Towns May Shut Off Tap
On Home Car Washing
By JIM CARLTON
December 4, 2007; Page B1

The surging environmental movement appears poised to claim a common American pastime: washing the family car.

In King County, Wash., local officials are mulling a move to prohibit residents from washing their cars on the street over concerns that the runoff is sloshing into Puget Sound. In Fairfax, Calif., fearing similar runoff pollution, officials have proposed a ban on washing cars in front of one's home, with citations and possible imprisonment for violators.

AT THE CAR WASH


• The Issue: Municipalities are trying to limit at-home and charity car washing, saying it wastes water and pollutes.
• The Debate: The car washes are popular with fund-raising groups and drivers; some say the concern is overblown.
• What's Next: Some towns are seeking alternatives, like waterless cleaners or asking commercial car washes to sell discount tickets that groups can resell to raise funds.In Santa Monica, Calif., city officials drafted a plan in October to rein in car washing by groups such as the Boy Scouts or soccer clubs. The city deems such car-wash fund-raisers "one of the biggest water wasters and pollution-generating events of this type," according to its proposal. So it wants to set up a pilot program in which at least some fund-raisers will be asked to volunteer to use a new "waterless" cleaning product.
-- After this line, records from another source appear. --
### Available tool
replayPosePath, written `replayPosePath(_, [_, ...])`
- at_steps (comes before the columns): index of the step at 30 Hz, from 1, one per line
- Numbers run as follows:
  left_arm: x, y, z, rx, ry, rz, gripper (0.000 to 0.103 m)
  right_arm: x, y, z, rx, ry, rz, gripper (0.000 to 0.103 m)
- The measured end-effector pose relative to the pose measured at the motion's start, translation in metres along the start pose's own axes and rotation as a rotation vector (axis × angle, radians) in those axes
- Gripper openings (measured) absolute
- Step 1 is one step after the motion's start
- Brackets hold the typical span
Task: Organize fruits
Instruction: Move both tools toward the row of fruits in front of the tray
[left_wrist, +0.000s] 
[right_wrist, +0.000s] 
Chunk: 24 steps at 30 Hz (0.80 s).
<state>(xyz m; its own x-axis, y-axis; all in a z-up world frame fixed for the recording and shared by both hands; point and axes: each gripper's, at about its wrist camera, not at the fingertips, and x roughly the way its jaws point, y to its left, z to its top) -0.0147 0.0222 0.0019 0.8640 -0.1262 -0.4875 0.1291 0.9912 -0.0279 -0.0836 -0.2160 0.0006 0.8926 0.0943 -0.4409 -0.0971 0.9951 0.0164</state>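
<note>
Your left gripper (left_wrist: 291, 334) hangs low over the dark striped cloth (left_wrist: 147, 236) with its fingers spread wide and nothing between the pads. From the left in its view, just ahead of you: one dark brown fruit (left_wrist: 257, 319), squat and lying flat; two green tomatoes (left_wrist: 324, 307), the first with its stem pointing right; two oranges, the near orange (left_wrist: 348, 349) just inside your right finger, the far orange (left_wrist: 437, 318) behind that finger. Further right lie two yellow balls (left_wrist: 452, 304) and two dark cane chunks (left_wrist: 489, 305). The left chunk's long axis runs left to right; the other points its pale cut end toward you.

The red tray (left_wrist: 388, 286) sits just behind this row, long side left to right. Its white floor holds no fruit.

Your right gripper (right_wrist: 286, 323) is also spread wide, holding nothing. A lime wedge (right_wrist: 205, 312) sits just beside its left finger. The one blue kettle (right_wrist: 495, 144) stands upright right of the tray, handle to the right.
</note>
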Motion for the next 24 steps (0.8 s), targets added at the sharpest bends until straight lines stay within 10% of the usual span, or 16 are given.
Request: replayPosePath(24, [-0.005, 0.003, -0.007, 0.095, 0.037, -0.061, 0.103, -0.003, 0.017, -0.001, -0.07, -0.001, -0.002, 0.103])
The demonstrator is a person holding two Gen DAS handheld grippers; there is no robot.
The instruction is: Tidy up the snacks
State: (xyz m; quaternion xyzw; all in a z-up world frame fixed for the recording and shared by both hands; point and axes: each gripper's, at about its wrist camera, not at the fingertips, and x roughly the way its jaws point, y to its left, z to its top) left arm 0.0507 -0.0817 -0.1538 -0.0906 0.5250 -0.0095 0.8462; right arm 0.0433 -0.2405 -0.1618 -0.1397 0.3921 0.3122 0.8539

Across the country, environmental worries are fueling a crackdown on the automotive bucket brigades that have been a staple of American culture. Many towns -- particularly those on the eco-friendly West Coast -- cite reports showing that soap and grime from home car washes can run into the nearest stream or creek, poisoning the fish and other wildlife.

In Santa Monica Bay, for example, 30 million to 40 million gallons of urban runoff from sources such as car washing flows into the bay every day when it doesn't rain, according to Heal the Bay, an environmental group. The environmental groups don't take much issue with commercial car washes, because most of those funnel runoff into municipal sewer systems for treatment.

Industry officials say the trend is likely to spread east. "Without a doubt, this is not going to be just a West Coast trend but a national one," says Mark Thorsby, executive director of the International Carwash Association, an industry trade group based in Chicago, whose members could see a boost in business where amateur car washes are banned.

Still, many cities find that not all of their residents are so eco-conscience -- at least when it comes to the dirt on their cars. Many locals complain that the pollution caused by washing a car is miniscule compared to how much oil, grease and other waste gets swept off roadways during a storm.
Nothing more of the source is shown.